── Dataset excerpts ──
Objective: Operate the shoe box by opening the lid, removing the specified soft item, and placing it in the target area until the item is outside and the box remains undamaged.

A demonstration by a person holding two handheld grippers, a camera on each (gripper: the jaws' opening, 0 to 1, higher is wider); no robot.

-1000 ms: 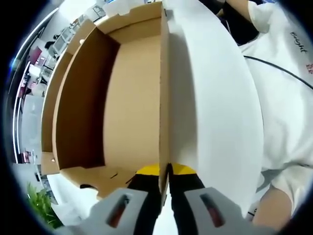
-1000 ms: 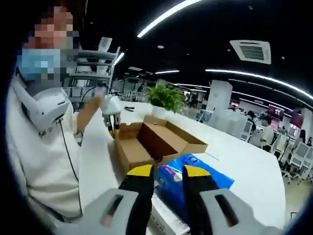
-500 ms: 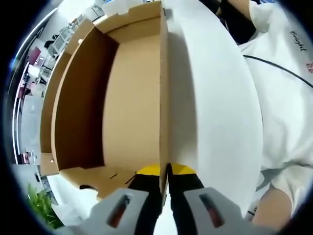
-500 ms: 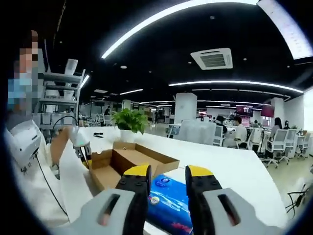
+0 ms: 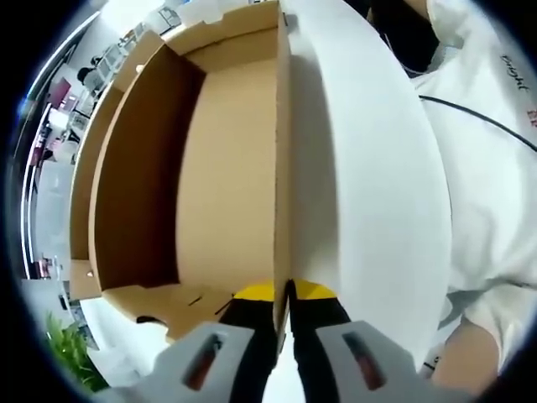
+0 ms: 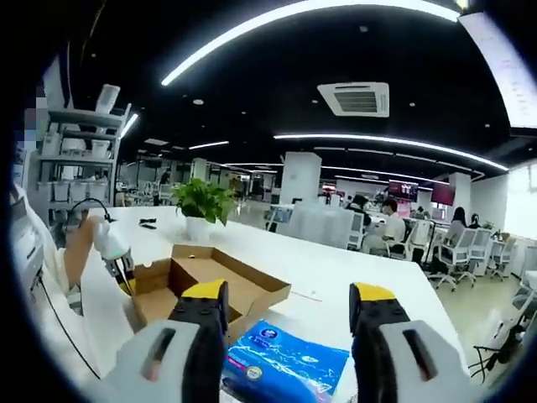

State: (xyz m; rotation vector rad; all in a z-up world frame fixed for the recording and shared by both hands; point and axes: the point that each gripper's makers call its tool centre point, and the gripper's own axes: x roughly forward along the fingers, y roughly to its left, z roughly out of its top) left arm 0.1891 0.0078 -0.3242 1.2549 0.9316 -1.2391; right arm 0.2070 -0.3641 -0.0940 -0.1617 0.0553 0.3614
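Down at the bottom centre of the right gripper view, the blue tissue pack lies flat on the white table, between and just beyond the jaws of the right gripper, which stand wide apart and touch nothing. Its wrapper looks glossy and soft, with white print. To its upper left sits the open shoe box, plain brown corrugated cardboard, shallow and rectangular. In the left gripper view, the left gripper is pinched closed on the thin edge of the box's wall, which runs up the frame's middle.
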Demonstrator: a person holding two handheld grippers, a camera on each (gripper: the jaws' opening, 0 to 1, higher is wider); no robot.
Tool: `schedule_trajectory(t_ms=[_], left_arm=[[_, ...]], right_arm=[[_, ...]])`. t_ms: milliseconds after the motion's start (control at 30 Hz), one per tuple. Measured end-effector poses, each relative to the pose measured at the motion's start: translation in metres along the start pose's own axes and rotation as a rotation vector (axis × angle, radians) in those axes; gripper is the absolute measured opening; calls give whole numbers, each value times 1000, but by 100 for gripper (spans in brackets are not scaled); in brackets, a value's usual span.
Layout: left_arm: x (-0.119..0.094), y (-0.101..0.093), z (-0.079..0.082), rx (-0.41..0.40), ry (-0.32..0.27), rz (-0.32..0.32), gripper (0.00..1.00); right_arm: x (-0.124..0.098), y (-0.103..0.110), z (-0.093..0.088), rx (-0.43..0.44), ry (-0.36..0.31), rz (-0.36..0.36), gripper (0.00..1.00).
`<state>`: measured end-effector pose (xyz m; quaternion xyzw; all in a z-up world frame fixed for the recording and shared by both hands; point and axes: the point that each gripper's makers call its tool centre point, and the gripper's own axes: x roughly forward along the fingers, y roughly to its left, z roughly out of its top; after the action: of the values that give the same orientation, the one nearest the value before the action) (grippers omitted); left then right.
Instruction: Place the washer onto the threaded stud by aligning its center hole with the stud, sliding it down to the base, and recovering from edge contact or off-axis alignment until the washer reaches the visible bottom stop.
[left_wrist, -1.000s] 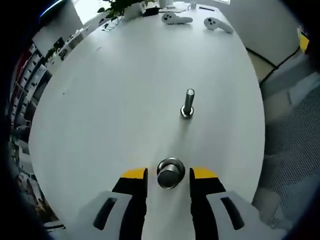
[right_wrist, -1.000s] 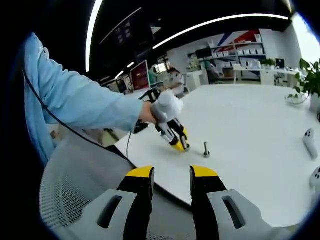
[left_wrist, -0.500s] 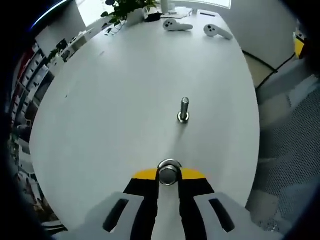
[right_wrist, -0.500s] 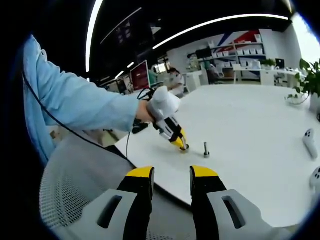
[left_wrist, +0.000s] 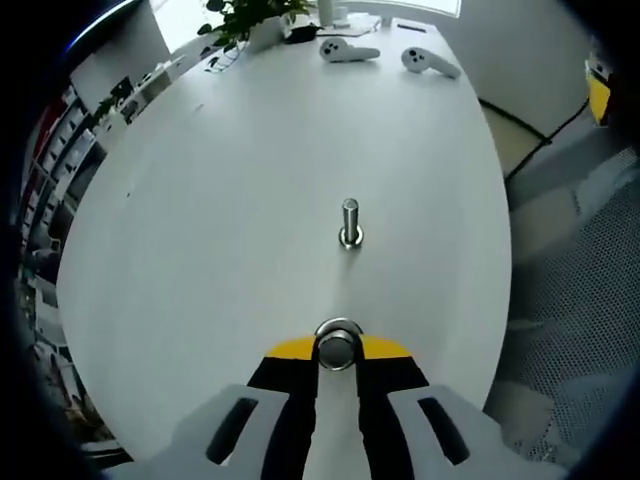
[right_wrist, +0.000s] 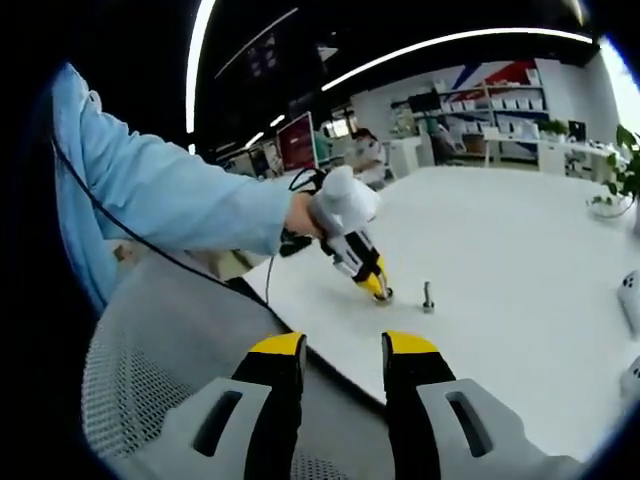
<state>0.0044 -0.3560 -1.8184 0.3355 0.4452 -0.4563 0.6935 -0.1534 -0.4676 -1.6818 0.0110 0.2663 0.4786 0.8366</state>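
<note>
Your left claw (left_wrist: 338, 352): jaws closed on washer (left_wrist: 339, 345), pinched at yellow tips, low over table (left_wrist: 200, 200). Thin shiny metal ring, smooth, little for the jaws to bite; could slip or tilt as you lift.

Stud (left_wrist: 349, 222) straight ahead of claw, apart, upright. Slim, threaded, wider base; off-axis approach likely catches washer edge on top or threads.

Your right claw (right_wrist: 340, 352): jaws apart, empty, off table edge.

Table white, smooth, matte.
</note>
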Motion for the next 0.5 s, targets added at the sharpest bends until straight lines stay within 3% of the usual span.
schedule_trajectory(t_ms=[33, 133, 233, 367, 500], left_arm=[[0, 0, 0, 4, 0, 0, 12], [0, -1, 0, 5, 2, 2, 12], [0, 0, 0, 2, 4, 7, 12], [1, 0, -1, -26, 3, 12, 12], [2, -1, -1, -15, -1, 23, 11]], right_arm=[[0, -5, 0, -7, 22, 28, 32], [-1, -43, 16, -180, 32, -11, 32], [9, -77, 17, -249, 83, -17, 32], [34, -117, 13, -300, 144, -11, 31], [63, -137, 22, -327, 145, -2, 27]])
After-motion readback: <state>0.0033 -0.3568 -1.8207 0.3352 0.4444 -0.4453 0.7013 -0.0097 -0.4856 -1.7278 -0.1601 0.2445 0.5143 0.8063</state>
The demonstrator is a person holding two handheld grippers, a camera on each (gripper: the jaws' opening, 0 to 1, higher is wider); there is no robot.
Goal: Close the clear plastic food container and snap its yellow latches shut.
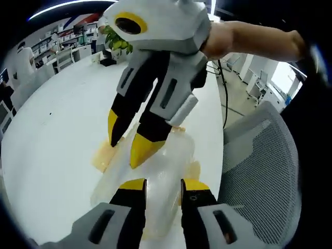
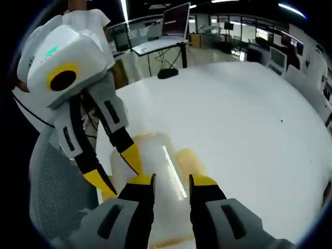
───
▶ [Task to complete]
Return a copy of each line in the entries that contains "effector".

▶ [Task result]
Tool: `schedule_trajectory(t_ms=[_], left_arm=[[_, ...]], right_arm=[[_, ...]])`. t_ms: milliseconds after the motion's start (control at 30 Hz), one per tuple. Measured end-effector poses, each relative to the pose measured at the motion's start: translation in metres along the start pose's own axes and rotation as a rotation vector (axis × angle, radians) in those axes; gripper is the absolute measured opening; calls give whole numbers, each value times 1000, but by 100 for gripper (spans in brackets are not scaled); in brackets, a value's usual span.
`<state>`: measured end-effector pose (xyz m; quaternion xyzw; all in a z-up world frame fixed for the recording and shared by both hands; point and axes: the point that each gripper's makers call its tool centre point, and the gripper's own axes: x roughly forward along the fingers, y roughly to its left, z roughly out of its top; after the action: of the values that give the same orientation, the one nearest the value before the action) (grippers omitted); left then right.

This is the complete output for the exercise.